At 16:08, he claimed the Fed returns "trillions and trillions" of dollars back to the U.S. Treasury each year. The WSJ reports that the Fed returned $79.3 billion to the Treasury last year, and that's with far more debt outstanding than when Browne made his comments.

Epic fail!

The Fed does return money to the treasury each year.

GeorgiaAvenger
03-16-2012, 04:30 PM
There are plenty of failures by the FED with out the conspiracies.


A Century of Failure: Why It's Time to Consider Replacing the Fed | George Selgin


http://www.youtube.com/watch?v=yLynuQebyUM&feature=related

Thanks for this!

GeorgiaAvenger
03-16-2012, 04:31 PM
Milton Friedman also makes a great argument against the FED:



Milton Friedman, Capitalism and Freedom, 1962.

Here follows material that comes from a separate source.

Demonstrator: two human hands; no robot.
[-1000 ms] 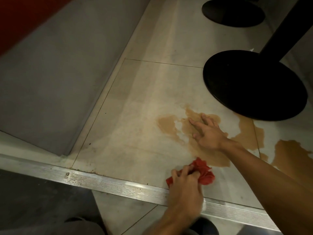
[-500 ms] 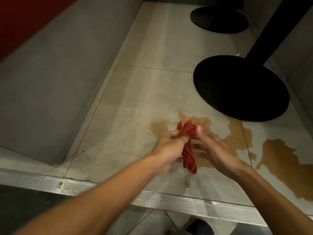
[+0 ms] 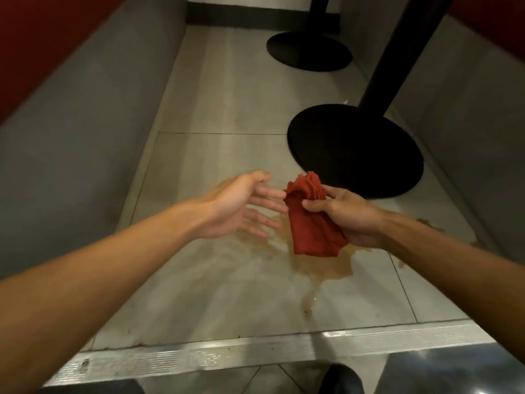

I agree. He was against the FED which most do not know.

The Goat
03-16-2012, 04:43 PM
Its a great presentation, it was at Furman University which is walking distance from my house. Wish I would have known about it, would love to have been there.


Very interesting!

heavenlyboy34
03-16-2012, 05:11 PM
I agree. He was against the FED which most do not know.
Wasn't it Friedman who proposed replacing the FED with a computer?

GeorgiaAvenger
03-16-2012, 05:15 PM
Wasn't it Friedman who proposed replacing the FED with a computer?

Maybe. He believed changes in money supply are harmful, and wanted a steady rate(a computer would provide that.)

He had a number of theories throughout his life when it came to money supply and banking, including embracing free, 100% reserve banking.